How to modify MPI blocking send and receive to non-blocking

Tags:

I am trying to understand the difference between blocking and non-blocking message passing mechanisms in parallel processing using MPI. Suppose we have the following blocking code:

#include <stdio.h> 
#include <string.h> 
#include "mpi.h"

int main (int argc, char* argv[]) {
    const int maximum_message_length = 100;
    const int rank_0= 0;
    char message[maximum_message_length+1]; 
    MPI_Status status; /* Info about receive status */ 
    int my_rank; /* This process ID */
    int num_procs; /* Number of processes in run */ 
    int source; /* Process ID to receive from */
    int destination; /* Process ID to send to */
    int tag = 0; /* Message ID */

    MPI_Init(&argc, &argv);
    MPI_Comm_rank(MPI_COMM_WORLD, &my_rank); 
    MPI_Comm_size(MPI_COMM_WORLD, &num_procs);

    /* clients processes */
    if (my_rank != server_rank) {
        sprintf(message, "Hello world from process# %d", my_rank);
        MPI_Send(message, strlen(message) + 1, MPI_CHAR, rank_0, tag, MPI_COMM_WORLD);
    } else {    
    /* rank 0 process */ 
        for (source = 0; source < num_procs; source++) { 
            if (source != rank_0) {
                MPI_Recv(message, maximum_message_length + 1, MPI_CHAR, source, tag, 
                MPI_COMM_WORLD,&status);
                fprintf(stderr, "%s\n", message); 
            } 
        } 
    } 
         MPI_Finalize();
}

Each processor executes its task and send it back to rank_0 (the receiver). rank_0 will run a loop from 1 to n-1 processes and print them sequentially (i step in the loop may not proceed if the current client hasn't sent its task yet). How do I modify this code to achieve the non-blocking mechanism using MPI_Isend and MPI_Irecv? Do I need to remove the loop in receiver part (rank_0) and explicitly state MPI_Irecv(..) for each client, i.e.

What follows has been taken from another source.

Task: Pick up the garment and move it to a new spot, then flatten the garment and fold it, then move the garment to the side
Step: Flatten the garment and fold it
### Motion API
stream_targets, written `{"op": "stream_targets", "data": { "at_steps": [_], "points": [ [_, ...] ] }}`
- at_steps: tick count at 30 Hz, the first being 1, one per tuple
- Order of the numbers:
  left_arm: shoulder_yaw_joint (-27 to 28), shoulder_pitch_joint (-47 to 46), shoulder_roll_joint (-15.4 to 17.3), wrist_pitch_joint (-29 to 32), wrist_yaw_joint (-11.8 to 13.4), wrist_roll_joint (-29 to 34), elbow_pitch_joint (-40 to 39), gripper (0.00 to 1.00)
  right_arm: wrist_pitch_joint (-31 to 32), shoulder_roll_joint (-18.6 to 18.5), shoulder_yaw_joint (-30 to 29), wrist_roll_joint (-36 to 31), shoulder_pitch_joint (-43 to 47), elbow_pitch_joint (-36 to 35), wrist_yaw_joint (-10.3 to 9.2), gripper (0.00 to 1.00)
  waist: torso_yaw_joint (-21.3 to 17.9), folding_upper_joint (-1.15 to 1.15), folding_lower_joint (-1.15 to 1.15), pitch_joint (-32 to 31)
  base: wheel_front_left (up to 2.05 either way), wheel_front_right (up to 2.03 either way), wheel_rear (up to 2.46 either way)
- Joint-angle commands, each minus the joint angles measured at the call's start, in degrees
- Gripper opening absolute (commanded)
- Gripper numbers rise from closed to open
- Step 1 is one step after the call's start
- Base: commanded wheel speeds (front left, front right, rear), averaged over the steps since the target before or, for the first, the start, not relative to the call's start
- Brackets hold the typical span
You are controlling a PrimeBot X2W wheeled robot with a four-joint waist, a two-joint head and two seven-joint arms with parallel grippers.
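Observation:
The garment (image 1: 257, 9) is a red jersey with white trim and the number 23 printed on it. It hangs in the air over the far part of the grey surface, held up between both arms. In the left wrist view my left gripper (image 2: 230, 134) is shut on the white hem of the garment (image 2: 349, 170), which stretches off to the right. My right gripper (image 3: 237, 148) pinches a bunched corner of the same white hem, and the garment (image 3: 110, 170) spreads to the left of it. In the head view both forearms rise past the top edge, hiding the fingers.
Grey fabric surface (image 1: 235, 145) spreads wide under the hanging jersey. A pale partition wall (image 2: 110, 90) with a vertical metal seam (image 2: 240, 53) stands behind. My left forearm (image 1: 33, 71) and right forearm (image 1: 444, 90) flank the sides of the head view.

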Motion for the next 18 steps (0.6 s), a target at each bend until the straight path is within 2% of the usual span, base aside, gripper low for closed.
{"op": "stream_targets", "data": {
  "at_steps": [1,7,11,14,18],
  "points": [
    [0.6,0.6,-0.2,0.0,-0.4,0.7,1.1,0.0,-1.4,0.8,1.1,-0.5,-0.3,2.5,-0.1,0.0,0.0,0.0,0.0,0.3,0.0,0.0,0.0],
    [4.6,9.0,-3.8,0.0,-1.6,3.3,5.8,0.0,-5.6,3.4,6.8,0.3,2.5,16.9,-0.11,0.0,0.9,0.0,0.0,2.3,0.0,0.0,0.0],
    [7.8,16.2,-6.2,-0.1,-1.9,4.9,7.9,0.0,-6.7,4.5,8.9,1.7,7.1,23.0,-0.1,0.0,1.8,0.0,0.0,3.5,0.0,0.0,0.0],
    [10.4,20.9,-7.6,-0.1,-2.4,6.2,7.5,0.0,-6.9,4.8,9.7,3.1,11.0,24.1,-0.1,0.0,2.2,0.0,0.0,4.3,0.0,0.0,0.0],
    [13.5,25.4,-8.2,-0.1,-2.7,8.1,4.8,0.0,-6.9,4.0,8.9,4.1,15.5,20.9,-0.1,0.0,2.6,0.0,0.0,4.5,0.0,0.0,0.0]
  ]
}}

MPI_Irecv(message, maximum_message_length + 1, MPI_CHAR, source, tag, 
                    MPI_COMM_WORLD,&status);

Thank you.

316

asked Sep 06 '15 23:09

Mike H.

1 Answers

What you do with non-blocking communication is to post the communication and then immediately proceed with your program to do other stuff, which again might be posting more communication. Especially, you can post all receives at once, and wait on them to complete only later on. This is what you typically would do in your scenario here.

Note however, that this specific setup is a bad example, as it basically just reimplements an MPI_Gather!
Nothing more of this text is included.